Police will warn violators initially, said Police Chief William Smith, but they could issue summonses. Officials said they did not want to resort to park or river access closures but would take the step if large groups continued to congregate.
“We’re not seeking to be punitive,” Stoney said. “We’re seeking to protect the lives of all Richmonders, and every resident has a role to play.”
Also on Tuesday, the region’s public transit company, GRTC, escalated protective measures, banning children under age 18 from riding the bus alone unless they are headed to a job and wearing a work uniform or have their employee badge.
The company last week eliminated fares in an effort to limit contact between passengers and drivers. Passengers now enter through the rear door unless they require the boarding ramp and are asked to sit one per row unless families are riding together. Violators of these policies will be subject to removal from the bus.
“Immediately after suspending fares, our ridership jumped by several thousand trips a day. Some were kids out of school with energy to burn and some were people wanting to enjoy the beautiful spring weather,” CEO Julie Timm said in a statement. “But some were budget-conscious people looking for employment, making trips to the grocery store, or going to the doctor.

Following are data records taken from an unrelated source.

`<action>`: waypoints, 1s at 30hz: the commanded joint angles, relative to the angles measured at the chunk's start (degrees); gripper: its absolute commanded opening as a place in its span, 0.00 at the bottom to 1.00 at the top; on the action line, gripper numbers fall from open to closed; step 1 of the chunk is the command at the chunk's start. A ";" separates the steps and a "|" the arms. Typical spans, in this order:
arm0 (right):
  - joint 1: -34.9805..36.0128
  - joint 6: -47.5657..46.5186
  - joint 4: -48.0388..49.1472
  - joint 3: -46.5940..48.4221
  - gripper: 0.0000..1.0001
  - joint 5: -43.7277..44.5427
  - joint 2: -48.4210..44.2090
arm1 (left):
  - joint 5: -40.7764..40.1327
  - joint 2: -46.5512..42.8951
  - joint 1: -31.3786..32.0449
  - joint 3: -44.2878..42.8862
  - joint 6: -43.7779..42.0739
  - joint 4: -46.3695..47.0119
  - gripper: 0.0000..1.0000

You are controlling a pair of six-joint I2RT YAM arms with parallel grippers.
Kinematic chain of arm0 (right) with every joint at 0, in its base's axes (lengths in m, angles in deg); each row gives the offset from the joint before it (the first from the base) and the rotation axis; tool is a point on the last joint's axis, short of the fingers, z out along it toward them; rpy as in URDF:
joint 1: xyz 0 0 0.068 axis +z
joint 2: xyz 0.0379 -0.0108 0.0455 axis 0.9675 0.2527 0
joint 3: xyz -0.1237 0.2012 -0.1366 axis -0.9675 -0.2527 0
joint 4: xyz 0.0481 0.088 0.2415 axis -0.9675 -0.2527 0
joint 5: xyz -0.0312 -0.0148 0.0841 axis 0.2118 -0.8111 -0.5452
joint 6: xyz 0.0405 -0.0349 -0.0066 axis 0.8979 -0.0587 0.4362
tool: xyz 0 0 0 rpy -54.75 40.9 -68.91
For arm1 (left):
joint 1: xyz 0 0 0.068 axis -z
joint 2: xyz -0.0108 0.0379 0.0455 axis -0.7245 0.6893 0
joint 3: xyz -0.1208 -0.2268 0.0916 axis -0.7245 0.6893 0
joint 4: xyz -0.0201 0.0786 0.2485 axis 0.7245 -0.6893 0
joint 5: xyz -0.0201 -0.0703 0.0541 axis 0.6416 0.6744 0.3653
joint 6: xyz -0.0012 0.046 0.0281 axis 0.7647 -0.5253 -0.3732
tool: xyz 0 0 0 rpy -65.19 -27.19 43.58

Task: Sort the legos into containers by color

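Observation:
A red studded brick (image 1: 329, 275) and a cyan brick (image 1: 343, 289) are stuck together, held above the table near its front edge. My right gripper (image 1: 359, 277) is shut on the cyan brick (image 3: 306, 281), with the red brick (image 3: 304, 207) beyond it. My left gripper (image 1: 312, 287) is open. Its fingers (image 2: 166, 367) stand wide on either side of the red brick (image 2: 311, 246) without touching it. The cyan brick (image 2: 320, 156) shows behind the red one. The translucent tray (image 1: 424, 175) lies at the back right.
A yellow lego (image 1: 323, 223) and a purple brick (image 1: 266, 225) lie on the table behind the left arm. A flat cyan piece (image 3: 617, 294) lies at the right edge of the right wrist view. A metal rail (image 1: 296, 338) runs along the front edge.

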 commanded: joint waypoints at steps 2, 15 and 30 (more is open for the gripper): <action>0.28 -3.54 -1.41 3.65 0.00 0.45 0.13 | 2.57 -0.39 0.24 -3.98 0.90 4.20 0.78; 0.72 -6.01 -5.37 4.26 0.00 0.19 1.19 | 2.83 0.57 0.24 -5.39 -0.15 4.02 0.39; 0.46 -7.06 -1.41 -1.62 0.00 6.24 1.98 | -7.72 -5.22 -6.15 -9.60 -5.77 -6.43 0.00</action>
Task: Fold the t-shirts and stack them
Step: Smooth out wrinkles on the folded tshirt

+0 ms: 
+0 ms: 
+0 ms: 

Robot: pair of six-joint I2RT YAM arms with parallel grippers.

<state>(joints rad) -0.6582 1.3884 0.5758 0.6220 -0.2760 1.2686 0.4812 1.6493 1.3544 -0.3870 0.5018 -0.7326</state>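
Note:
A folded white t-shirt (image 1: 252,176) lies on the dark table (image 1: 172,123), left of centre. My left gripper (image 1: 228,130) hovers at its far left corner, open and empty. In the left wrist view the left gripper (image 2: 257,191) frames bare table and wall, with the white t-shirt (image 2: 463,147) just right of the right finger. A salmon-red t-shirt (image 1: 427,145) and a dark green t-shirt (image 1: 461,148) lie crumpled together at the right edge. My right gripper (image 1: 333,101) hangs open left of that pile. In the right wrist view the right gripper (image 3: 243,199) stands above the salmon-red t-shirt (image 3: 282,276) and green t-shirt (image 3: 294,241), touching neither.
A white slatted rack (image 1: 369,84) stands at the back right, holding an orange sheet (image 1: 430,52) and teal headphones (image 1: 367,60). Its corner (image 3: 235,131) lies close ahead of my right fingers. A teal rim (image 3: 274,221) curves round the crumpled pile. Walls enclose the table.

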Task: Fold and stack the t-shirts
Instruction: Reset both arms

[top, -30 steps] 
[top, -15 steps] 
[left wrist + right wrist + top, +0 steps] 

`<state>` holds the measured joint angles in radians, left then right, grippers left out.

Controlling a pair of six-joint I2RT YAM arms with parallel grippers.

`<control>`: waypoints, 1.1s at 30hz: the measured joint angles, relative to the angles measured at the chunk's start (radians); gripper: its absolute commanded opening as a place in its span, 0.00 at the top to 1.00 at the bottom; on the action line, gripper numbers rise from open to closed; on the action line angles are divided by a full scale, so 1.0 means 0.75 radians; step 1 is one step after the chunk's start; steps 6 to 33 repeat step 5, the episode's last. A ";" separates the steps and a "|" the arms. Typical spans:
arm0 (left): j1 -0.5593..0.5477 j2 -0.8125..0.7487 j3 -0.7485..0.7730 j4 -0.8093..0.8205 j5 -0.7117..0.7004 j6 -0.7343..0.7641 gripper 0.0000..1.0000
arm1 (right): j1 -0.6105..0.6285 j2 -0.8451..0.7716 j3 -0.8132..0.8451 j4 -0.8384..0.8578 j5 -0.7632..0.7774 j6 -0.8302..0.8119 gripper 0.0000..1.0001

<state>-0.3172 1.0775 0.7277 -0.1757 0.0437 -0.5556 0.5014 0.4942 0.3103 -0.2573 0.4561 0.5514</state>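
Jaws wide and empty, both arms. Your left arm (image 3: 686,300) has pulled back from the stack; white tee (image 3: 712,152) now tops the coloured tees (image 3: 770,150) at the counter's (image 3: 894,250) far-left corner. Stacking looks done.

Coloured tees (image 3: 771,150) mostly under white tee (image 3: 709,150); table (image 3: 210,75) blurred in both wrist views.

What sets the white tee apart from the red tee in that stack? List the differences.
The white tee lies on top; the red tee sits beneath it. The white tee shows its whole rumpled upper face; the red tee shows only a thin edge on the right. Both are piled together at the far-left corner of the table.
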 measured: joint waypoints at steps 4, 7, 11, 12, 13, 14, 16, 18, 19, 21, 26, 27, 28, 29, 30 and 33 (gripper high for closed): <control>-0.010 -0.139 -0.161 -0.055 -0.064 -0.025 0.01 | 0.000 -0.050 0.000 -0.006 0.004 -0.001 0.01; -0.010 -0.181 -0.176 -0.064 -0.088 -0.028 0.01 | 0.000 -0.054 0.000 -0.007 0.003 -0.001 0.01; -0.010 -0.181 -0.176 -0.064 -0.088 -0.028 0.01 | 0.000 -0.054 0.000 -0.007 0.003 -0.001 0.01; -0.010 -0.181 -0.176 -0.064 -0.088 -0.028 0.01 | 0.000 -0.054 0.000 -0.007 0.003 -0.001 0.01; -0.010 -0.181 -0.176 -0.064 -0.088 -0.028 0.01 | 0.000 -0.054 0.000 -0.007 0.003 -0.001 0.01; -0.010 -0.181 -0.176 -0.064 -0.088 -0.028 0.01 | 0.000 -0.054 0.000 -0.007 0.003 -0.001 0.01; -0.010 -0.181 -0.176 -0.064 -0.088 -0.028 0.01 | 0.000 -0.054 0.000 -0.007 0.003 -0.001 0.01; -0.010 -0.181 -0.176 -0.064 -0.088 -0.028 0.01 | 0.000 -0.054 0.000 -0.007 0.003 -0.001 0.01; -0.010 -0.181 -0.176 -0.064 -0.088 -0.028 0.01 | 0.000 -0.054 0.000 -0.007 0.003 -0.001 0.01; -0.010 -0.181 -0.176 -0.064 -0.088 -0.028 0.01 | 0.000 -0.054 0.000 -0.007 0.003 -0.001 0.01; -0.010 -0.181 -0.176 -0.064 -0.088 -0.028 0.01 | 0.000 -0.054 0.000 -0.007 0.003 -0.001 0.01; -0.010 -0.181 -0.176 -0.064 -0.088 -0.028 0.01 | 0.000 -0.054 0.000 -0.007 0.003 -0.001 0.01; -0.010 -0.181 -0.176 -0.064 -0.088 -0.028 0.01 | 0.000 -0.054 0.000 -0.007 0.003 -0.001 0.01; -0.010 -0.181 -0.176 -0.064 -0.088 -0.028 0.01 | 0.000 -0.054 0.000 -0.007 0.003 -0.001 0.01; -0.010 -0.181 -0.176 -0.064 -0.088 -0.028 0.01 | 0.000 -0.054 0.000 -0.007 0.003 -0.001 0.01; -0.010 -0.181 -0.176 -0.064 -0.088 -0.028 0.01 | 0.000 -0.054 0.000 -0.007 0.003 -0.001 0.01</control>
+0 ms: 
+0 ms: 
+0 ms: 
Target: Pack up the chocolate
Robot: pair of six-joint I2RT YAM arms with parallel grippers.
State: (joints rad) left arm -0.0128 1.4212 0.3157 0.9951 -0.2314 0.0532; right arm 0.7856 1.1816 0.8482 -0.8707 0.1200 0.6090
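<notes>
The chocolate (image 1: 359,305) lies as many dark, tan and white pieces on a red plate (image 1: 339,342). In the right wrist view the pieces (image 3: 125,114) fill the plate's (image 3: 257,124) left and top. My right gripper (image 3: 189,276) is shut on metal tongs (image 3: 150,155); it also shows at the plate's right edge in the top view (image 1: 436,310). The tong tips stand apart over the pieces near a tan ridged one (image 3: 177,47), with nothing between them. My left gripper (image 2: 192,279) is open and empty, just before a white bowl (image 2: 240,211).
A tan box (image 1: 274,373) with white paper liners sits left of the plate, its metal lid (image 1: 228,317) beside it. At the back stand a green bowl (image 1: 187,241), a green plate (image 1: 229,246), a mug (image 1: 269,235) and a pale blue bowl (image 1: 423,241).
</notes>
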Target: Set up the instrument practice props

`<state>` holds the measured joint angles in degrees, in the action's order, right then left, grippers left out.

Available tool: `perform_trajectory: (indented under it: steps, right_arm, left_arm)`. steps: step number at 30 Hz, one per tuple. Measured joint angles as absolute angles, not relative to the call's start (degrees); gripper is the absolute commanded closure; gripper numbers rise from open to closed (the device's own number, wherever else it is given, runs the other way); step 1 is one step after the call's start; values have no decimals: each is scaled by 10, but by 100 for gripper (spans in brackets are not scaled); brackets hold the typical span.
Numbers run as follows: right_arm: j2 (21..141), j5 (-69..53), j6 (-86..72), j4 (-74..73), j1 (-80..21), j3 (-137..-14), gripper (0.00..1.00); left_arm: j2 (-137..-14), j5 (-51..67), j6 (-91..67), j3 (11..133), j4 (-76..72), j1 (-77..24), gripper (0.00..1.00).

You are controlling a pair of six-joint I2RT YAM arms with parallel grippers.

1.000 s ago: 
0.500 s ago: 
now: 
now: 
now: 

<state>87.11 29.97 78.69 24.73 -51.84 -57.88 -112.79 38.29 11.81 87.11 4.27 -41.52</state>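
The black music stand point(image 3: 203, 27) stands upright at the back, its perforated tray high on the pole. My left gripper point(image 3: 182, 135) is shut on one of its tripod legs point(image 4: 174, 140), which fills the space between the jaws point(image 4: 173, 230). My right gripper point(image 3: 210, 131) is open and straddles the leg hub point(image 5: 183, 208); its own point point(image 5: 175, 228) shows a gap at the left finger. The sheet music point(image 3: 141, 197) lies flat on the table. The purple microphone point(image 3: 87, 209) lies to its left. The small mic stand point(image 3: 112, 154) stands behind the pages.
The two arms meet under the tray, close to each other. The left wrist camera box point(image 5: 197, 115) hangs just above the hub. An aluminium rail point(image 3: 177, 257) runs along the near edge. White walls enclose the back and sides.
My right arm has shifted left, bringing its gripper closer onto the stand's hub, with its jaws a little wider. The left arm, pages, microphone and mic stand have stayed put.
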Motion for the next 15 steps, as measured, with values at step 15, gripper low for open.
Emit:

While overall daily ridership is still well-below normal levels, we need to take additional measures for those who desperately need our service during this crisis.”
VCU clinical trials
VCU Health said Tuesday that it was working on a potential treatment for moderate and severe cases of the virus.
Researchers with Virginia Commonwealth University received approval from the National Institutes of Health to enroll patients in two global clinical trials testing an antiviral drug called remdesivir, which was previously tested on people with Ebola and showed promise in animal trials for Middle East respiratory syndrome (MERS) and severe acute respiratory syndrome (SARS), which are caused by other coronaviruses, according to the NIH.
VCU is one of a handful of institutions in the U.S. to make these clinical trials available for patients, according to a news release from the university.
Trial patients with moderate cases could undergo five or 10-day remdesivir treatments, or no treatment; patients with severe cases are randomly assigned to five or 10-day remdesivir treatments.
The state’s liquor monopoly will reduce operating hours at 364 stores, in addition to the 24 stores on the Peninsula that already are operating under limited hours because of the COVID-19 virus.
Currently, state ABC stores operate from 10 a.m. to as late as 10 p.m., but they will operate from noon to 7 p.m. seven days a week, beginning on Friday.
In a statement on Tuesday, ABC said the reduced operating hours would give the authority more time to restock shelves, more flexibility in staffing and the opportunity to “thoroughly disinfect store surfaces to protect employees and customers.”